Schettino scrive una lettera ai gigliesi: “grazie per l’affetto”

schettino-concordia-lettera-tuttacronacaSono state innumerevoli le proteste e le critiche quando Francesco Schettino è approdato all’isola del Giglio per effettuare il sopralluogo sulla Costa Concordia. Eppure l’ex comandante Francesco Schettino ricorda una popolazione cordiale e ospitale e vuole ringraziare gli abitanti per l’accoglienza ricevuta. Schettino ha inviato una lettera al sito Giglionews: “Il riscontro ricevuto con la cordiale accoglienza e le manifestazioni di stima da coloro che per incontrarmi si sono fatti trovare sul traghetto, al momento della mia partenza, e anche da coloro che hanno intrapreso il breve viaggio fino a Porto Santo Stefano per incontrarmi, hanno rafforzato la mia convinzione di aver fatto la scelta giusta, una scelta comprensibilmente non priva di sforzi”.  Prosegue quindi ringraziando gli abitanti per “l’affetto” e “la stima” manifestategli durante la visita per il sopralluogo tecnico a bordo della nave. Ancora scrive: “Con la presente rinnovo l’augurio che la vostra bella isola possa al più presto vivere la ripresa turistica da tutti noi auspicata e che possa essere esclusivamente apprezzata per la bellezza, l’unicità del posto e l’ospitalità che i gigliesi puntualmente non perdono occasione di manifestare.
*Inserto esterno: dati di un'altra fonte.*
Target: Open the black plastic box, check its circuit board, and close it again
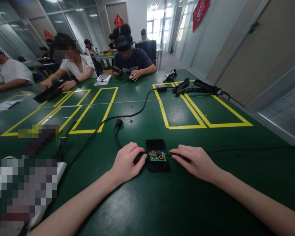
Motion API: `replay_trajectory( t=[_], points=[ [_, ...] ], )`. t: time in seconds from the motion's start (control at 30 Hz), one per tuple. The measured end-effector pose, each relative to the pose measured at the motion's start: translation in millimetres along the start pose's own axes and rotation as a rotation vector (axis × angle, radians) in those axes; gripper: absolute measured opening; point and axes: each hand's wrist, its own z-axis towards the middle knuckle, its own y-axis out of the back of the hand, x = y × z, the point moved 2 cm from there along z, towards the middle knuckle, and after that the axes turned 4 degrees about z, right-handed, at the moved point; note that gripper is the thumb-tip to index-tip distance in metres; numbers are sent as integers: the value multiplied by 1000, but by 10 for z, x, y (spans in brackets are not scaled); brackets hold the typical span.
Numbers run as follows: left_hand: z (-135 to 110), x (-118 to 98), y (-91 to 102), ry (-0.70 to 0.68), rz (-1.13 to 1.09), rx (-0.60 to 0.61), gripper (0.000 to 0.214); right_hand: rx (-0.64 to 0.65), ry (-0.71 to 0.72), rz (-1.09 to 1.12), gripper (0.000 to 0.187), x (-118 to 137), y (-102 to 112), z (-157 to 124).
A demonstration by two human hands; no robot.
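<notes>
A small green circuit board (157, 156) lies in front of me on the green table (147, 203), between two black casing halves: one (155, 144) just beyond it, one (158, 167) on the near side. My left hand (126, 161) is curled, its fingertips pinching the black cable (118, 135) where it meets the board's left end. My right hand (196, 161) lies low with fingers together, pressed on the cable (248, 149) leaving the board's right end.
Yellow tape rectangles (186, 126) mark the tabletop. More black adapters and cables (196, 87) lie at the far right. Several people sit working along the far and left sides. A white object (103, 78) rests near them. A pixelated patch covers the near left.
</notes>
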Motion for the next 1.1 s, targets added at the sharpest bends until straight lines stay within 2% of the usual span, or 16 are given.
replay_trajectory(
  t=[0.2,0.37,0.67,1.1],
  points=[
    [9,-35,37,-97,-28,0,17,-75,156,-21,25,122,74,15],
    [-13,-33,46,-127,-44,54,15,-41,201,-10,25,144,64,8],
    [-12,-43,41,-119,-45,109,18,33,191,-8,27,136,35,-19],
    [-14,-19,13,-90,-46,121,13,85,91,31,24,77,-42,-7]
  ],
)
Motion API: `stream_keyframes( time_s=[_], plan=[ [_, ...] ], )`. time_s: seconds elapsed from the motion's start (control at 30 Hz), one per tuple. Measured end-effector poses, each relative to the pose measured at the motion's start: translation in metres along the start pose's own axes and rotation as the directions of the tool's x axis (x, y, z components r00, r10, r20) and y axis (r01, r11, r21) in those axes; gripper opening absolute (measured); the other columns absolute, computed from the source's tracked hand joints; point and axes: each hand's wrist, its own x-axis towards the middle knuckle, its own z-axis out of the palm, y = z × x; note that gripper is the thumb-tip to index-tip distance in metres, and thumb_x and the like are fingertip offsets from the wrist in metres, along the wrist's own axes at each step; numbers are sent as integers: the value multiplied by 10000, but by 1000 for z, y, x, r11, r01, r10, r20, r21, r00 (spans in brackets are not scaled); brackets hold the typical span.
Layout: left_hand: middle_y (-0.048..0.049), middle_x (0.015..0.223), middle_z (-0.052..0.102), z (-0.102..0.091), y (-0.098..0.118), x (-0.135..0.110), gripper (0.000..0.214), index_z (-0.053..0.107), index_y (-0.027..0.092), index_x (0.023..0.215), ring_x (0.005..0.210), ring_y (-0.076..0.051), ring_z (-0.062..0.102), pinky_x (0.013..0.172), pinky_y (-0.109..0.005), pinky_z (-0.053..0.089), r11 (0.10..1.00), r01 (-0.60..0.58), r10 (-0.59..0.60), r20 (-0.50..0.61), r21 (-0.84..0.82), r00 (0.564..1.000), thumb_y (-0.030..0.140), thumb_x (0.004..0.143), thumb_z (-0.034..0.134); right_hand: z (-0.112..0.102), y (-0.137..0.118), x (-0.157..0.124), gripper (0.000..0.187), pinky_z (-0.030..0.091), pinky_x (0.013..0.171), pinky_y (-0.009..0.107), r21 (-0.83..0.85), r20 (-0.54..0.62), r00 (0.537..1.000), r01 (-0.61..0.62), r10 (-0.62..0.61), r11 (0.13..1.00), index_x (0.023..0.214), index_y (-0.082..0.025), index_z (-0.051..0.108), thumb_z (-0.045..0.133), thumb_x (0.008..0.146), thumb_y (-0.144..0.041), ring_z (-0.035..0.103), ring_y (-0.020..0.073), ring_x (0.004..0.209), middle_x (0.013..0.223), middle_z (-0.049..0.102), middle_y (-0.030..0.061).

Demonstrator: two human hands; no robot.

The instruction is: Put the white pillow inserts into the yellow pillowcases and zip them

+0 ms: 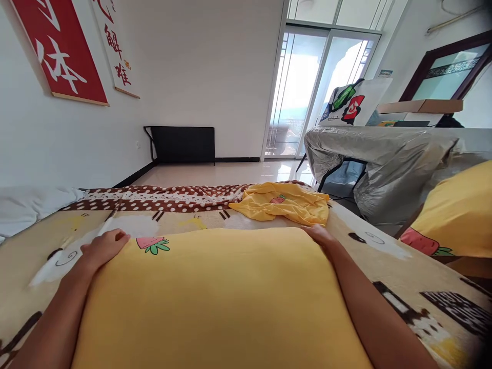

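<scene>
A plump yellow pillow (230,297) with a strawberry print on its far left corner fills the space between my forearms. At that corner, my left hand (105,247) is closed, its fingers curled against the pillow's edge. My right hand (318,234) holds the far right corner, its fingertips partly hidden behind the edge. Just beyond the pillow, a crumpled yellow cloth (288,202) with a strawberry print lies loose on the bed, near my right hand.
Beneath everything is a beige patterned blanket (384,266), with a brown polka-dot cloth (172,197) along its far edge. A white pillow (34,205) lies at left, another yellow pillow (457,215) at right. A plastic-covered table (388,148) holds a bag (353,105) and boxes.
</scene>
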Motion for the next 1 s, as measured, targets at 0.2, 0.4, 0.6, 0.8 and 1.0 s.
stream_keyframes(
  time_s=[0.2, 0.4, 0.6, 0.8, 1.0],
  plan=[
    [-78, 1345, 528, -2, 88, -79, 590, 495, 246, 1301, 1229, -286, 473, 1047, -447, 301, 845, -533, 532, 37, 35, 846, 579, 850, 310, -9, -77, -85, 371, 368, 989, 438, -93, -244, 894, 365, -376, 926, 1159, -189, 603, 447, 887, -389, 542, 283, 1140, 1186, 628, 117],
    [-164, 1389, 453, 66, 151, -127, 492, 506, 153, 1324, 1305, -313, 409, 1020, -541, 325, 625, -773, 759, 149, 108, 634, 291, 892, 313, 49, -140, -181, 393, 357, 1039, 382, 31, 53, 482, 874, -874, 484, 1275, -198, 535, 331, 949, -276, 490, 198, 1230, 1326, 545, 85],
    [-48, 1430, 414, 54, 137, -115, 460, 445, 248, 1365, 1330, -236, 387, 1041, -452, 325, 482, -876, 854, 222, 0, 470, 242, 919, 332, 36, -126, -158, 415, 321, 1067, 338, 122, 208, 418, 886, -884, 447, 1315, -250, 523, 331, 964, -362, 450, 174, 1273, 1367, 511, 15],
    [-14, 1456, 370, 49, 140, -118, 443, 409, 279, 1383, 1353, -212, 350, 1087, -449, 279, 493, -867, 847, 264, -68, 461, 314, 965, 269, 36, -111, -123, 440, 312, 1058, 418, -10, 189, 646, 755, -740, 656, 1286, -273, 556, 357, 932, -442, 461, 232, 1256, 1335, 543, 20],
    [-10, 1458, 363, 52, 137, -116, 459, 390, 291, 1396, 1355, -196, 346, 1098, -433, 284, 501, -863, 846, 250, -66, 472, 277, 943, 324, 32, -88, -81, 480, 316, 1031, 451, -82, 245, 824, 543, -512, 835, 1214, -294, 615, 366, 892, -551, 517, 277, 1173, 1256, 605, 40]
  ],
)
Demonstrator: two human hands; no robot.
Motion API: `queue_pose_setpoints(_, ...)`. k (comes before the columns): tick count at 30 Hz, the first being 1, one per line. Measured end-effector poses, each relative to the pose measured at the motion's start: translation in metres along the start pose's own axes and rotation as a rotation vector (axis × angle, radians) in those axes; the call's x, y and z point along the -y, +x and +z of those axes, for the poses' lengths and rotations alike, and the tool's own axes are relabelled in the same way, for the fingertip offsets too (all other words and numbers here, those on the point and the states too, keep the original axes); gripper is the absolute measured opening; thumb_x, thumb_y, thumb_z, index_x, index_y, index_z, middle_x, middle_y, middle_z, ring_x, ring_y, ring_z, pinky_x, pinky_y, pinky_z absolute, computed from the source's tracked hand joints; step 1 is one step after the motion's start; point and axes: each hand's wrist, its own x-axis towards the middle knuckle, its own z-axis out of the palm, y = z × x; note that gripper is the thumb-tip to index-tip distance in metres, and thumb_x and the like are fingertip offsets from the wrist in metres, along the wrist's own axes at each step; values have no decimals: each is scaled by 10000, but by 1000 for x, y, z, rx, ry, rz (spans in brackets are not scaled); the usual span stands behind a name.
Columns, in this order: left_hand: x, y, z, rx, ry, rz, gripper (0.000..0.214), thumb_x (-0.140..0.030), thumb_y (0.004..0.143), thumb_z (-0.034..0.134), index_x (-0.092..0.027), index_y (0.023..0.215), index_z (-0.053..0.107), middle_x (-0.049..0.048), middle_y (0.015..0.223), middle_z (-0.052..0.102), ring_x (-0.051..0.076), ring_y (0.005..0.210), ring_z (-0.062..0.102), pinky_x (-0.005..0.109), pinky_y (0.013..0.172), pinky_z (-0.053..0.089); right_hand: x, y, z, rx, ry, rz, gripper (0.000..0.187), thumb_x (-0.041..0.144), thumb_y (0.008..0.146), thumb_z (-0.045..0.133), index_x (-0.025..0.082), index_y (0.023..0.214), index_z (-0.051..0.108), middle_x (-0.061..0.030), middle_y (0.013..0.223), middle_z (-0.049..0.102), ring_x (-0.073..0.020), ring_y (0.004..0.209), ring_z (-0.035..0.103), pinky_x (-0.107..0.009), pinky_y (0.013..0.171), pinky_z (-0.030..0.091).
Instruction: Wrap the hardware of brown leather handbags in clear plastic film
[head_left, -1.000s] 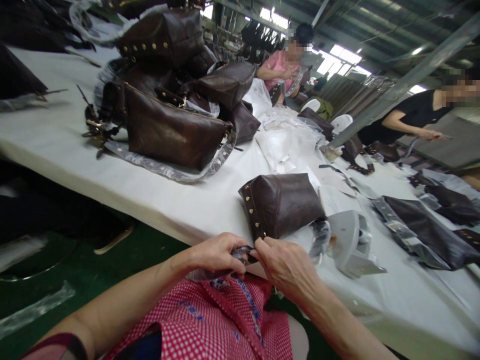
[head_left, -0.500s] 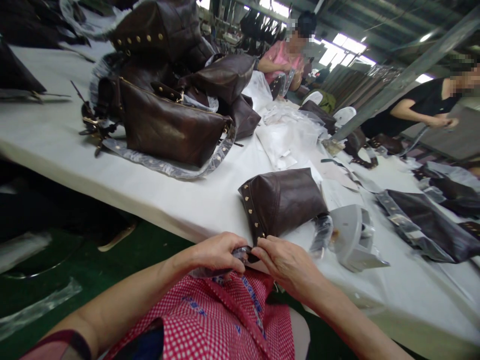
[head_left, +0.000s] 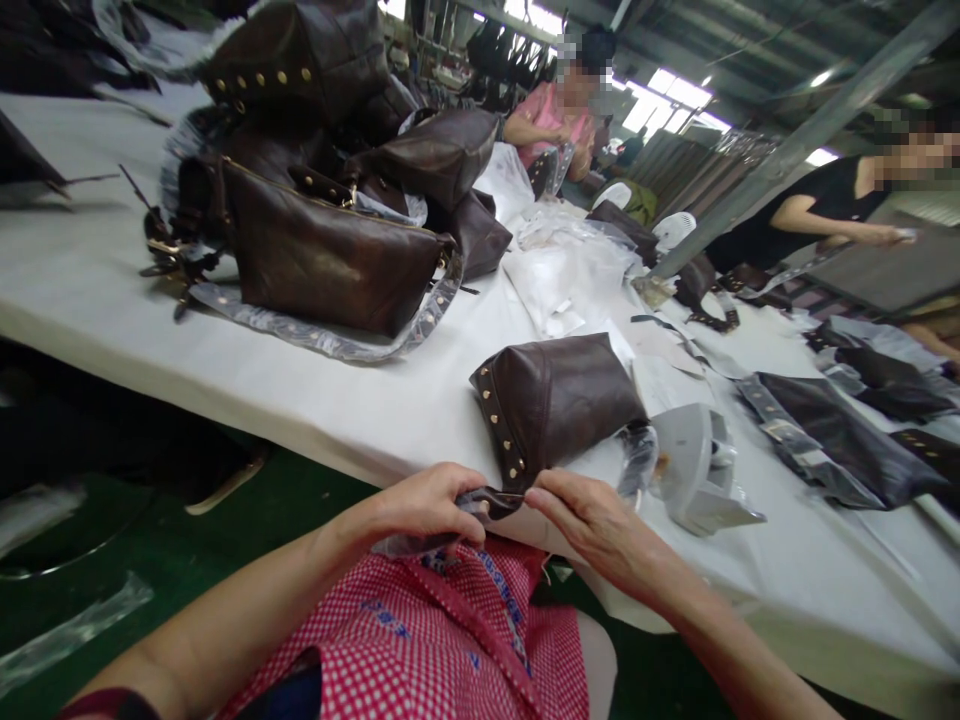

Un augurio spontaneamente e istintivamente da me già espresso a mezzo televisivo mentre lasciavo il pontile”. E prosegue: “Ho ricordato l’affetto e le attenzioni ricevute durante la mia breve permanenza sull’isola. La cordialità e il senso dell’ospitalità continua a contraddistinguere i cittadini del Giglio e non posso che ringraziare per le numerose manifestazioni di stima e di rispetto che ho avuto modo di raccogliere dalle persone da me incontrate. L’obiettivo del mio ritorno sull’isola è stato finalizzato prima di tutto alla mia partecipazione al sopralluogo tecnico, al fine di fornire supporto ai miei consulenti, e anche per comprensibili ragioni personali”.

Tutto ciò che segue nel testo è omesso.